第二十五話 老人には優しくしよう
《ミフーソカ・ウジャーノ》
ウジャーノ侯爵家の一人息子だったミフーソカは、父と同じ魔法師を幼い頃より目指していた。ウジャーノ侯爵の伝手を頼って、若き王宮付き魔法使いカウコーヨに10歳から15歳まで師事していた。
その後は魔法使いから直接学んだ数少ない魔法師として数々の魔法具を世に送り出した。
魔王討伐の凱旋式の後でヤーカンとギムテアの企みをたまたま聞いてしまい捕まってしまう。その際に一緒いた弟子を隠し通す事には成功している。そのお陰でウォザディーの命が狙われている事が王家の知るところとなり、悪魔と魔女の大乱の切っ掛けの一つとなった。
ヤーカン達に連れて行かれてからは研究施設に監禁されて非人道的な魔法具などを作らされていた。キエッツォ王国の自称建国にもその力が大いに影響を与えた筈だ。八年の歳月を経て何とか死を装い逃げ出す事に成功した時は既に50歳になっていた。
諸国を経由して65歳の時に漸くティディサア王国に戻れた。
しかし悪魔と魔女の大乱でウジャーノ侯爵は亡くなっていて領地は王家預かりになっていたが、その三年後にウジャーノ侯爵夫人も亡くなった為に既に断絶となっていた。
今更ウジャーノ家を再興した所で跡取りもいないので、王都ディアトキアの平民街住民区でディーケ製品と名を変えた魔法具作りを教える事で生計を立てる事にした。
七年後の現在では一流のディーケ製品職人を数多く輩出した人物と有名になっていたが、それが仇になり異国語の魔法書を所持していた事が発覚してしまった。
▽▼▽
老人は脱いで並べてある靴を一瞥すると、堀に向かって一歩を……
『パチン』
……踏み出そうとしてその場に崩れ落ちた。
「ふう、間に合った」
ウォザディーはどんな手を使っても良いのならば老人を簡単に助けられた。しかし今は人目も有りあからさまな魔法は使えない状態だ。
「大丈夫ですか……って寝てる!」
一拍遅れて駆け寄ったソイベは驚きと安堵が入り混じっていた。ウォザディーは目立たないように老人に睡眠の魔法を掛けていたのだ。倒れる時に風魔法で衝撃を吸収しながらというおまけ付きだった。

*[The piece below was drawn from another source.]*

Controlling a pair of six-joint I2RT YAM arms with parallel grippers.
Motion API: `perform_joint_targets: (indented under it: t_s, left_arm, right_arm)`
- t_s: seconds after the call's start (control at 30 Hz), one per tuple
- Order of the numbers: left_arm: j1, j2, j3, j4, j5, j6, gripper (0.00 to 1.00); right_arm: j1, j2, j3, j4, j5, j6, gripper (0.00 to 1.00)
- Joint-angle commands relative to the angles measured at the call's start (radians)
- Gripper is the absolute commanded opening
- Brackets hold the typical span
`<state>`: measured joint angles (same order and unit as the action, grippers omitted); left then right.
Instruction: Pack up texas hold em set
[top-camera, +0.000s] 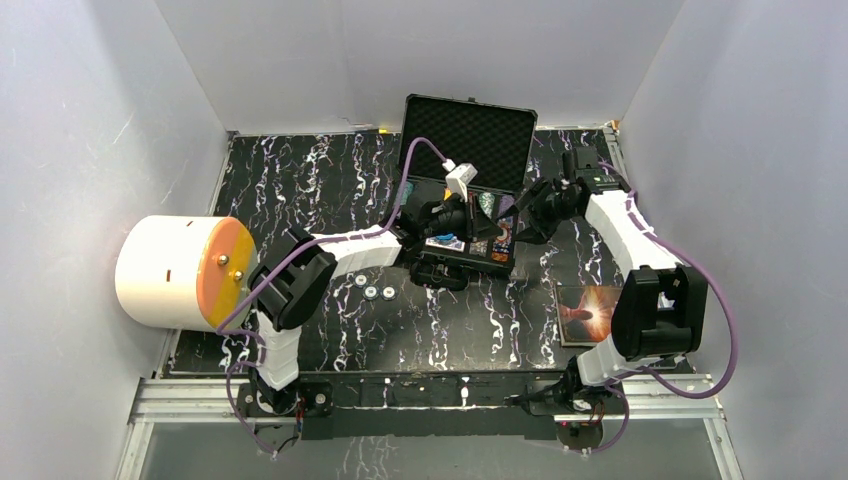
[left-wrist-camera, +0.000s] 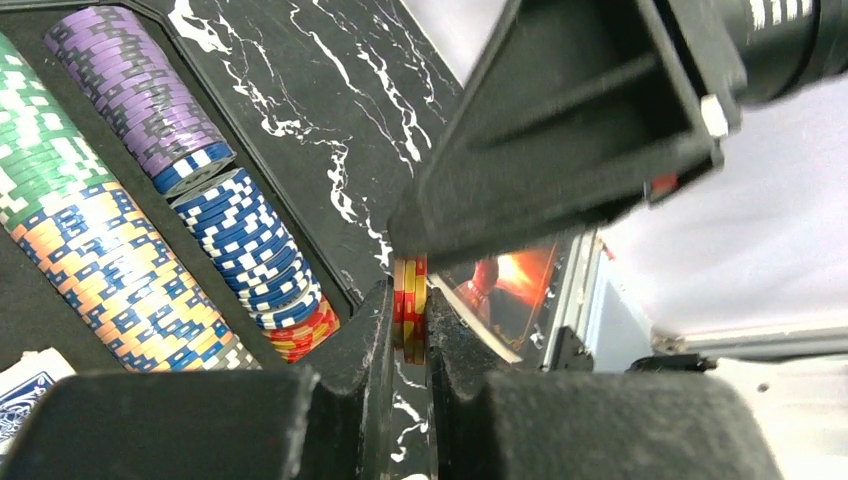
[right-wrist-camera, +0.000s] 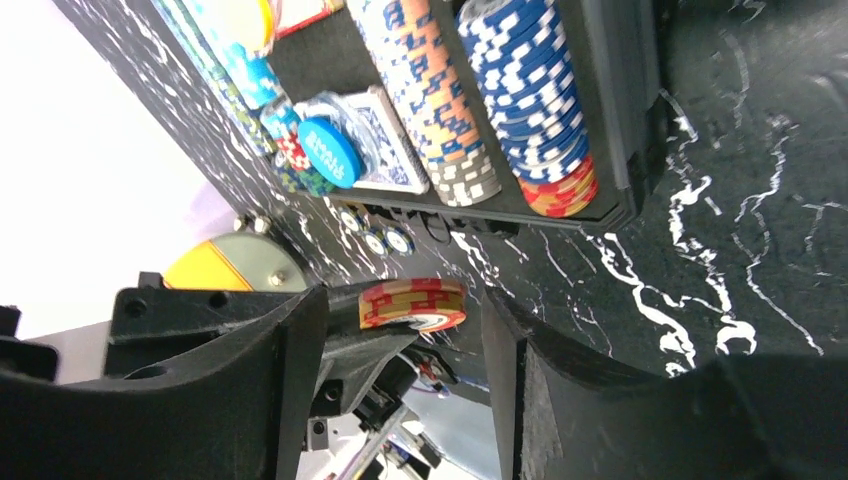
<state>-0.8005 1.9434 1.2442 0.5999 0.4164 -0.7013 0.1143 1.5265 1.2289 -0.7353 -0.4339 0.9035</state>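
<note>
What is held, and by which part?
A small stack of red-and-yellow chips, pinched across its flat faces by the left end effector; the right end effector stands open.

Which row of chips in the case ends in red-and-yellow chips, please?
The blue-and-white row, outermost against the case wall; the orange-and-blue row beside it ends in grey-and-white chips.

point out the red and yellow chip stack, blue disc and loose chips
small red and yellow poker chip stack (right-wrist-camera: 412, 303): right wrist view, striped edge
round blue disc (right-wrist-camera: 330, 152): right wrist view, flat face
three loose chips (top-camera: 371, 291): top external view, middle chip
</note>
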Motion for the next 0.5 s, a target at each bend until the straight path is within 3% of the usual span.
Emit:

「取り敢えず放置しておくわけにもいかないから、連れて帰ろう」
「そうしましょう。そこ、寄せてスペースを作って下さい」
ウォザディーは箱物の一部を二段に重ねて空けた場所に老人を横たわらせた。ソイベは靴を拾うとそれも荷車に乗せていた。
「私も後ろから押しましょうか?」
「いや、(魔法の)力が有るから大丈夫だ」
ウォザディーは周りを気にして言葉に注意しながらソイベに伝えた。
「……ウォザディーさんが……何かしたの?」
「まあ、そういう事だ」
ソイベも周りを気にして、慎重に言葉を選んで疑問を口にした。
「取り敢えず眠らせただけだから心配は要らない」
「何か事情がお有りのようでしたので、後で聞いて差し上げねばなりませんね」
ウォザディーはソイベの事を流石元シスターだと思ったのであった。
〜〜〜
「んんん……はっ! ここは!」
「あっ! 起きた!」
「起きたね」
「先生! 起きたよ!」
子供達が騒ぎ出したのでソイベは客室に向かって行った。
「ほうほう、この子らは天使か。はっ! ヌシは! なんという事じゃ、ヌシも死んでいたか……」
「おい爺さんボケてるんじゃねえ。俺は生きてるし、ここは天国でもねえぞ」
「ウォザディーさん! まだ目を覚ましたばかりですのよ。そんなに責め立てては可哀想です」
目を覚ました老人がウォザディーを見るなり何故か沈んだ顔になった。変な事を言ったのできつ目に突っ込んだウォザディーはソイベに怒られたのだった。